WHAT TO PRODUCE: Restate word for word the lines of the data below, from the first through the one that has "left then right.".

▬▬▬▬▬▬▬▬▬▬

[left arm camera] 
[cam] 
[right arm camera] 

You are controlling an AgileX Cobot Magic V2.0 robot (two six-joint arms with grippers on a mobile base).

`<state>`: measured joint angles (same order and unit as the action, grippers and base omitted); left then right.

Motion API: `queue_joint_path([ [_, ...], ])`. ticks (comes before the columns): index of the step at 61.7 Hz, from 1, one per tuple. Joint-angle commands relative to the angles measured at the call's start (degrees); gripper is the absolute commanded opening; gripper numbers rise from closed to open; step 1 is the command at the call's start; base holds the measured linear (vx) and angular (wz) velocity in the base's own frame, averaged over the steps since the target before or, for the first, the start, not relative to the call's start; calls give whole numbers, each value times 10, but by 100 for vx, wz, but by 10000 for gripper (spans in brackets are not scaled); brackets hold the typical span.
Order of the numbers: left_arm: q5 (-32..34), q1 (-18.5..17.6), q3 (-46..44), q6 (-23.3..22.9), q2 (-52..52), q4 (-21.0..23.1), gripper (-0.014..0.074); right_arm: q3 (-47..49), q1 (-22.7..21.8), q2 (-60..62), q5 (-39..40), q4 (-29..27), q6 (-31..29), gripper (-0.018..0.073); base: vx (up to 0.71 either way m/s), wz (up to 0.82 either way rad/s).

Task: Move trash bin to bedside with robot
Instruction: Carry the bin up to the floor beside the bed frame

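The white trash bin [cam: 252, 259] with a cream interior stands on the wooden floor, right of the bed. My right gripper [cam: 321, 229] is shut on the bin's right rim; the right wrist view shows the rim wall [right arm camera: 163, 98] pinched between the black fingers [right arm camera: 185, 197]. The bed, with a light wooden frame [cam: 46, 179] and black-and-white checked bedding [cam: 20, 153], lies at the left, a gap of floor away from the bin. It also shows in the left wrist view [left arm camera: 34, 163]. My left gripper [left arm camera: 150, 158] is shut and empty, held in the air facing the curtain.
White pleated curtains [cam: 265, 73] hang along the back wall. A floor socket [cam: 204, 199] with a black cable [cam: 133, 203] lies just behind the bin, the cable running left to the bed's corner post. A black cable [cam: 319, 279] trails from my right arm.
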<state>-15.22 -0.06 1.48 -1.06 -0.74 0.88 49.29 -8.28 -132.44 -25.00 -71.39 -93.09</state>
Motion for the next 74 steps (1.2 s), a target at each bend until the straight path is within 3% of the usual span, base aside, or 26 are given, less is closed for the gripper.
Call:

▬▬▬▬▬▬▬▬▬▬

RESPONSE BOX:
[left arm camera] 
[cam] 
[right arm camera] 

You are controlling an AgileX Cobot Magic V2.0 robot (two six-joint arms with grippers on a mobile base).

`<state>`: measured joint angles (same order and unit as the action, grippers and base omitted); left then right.

Work on the exercise is finished.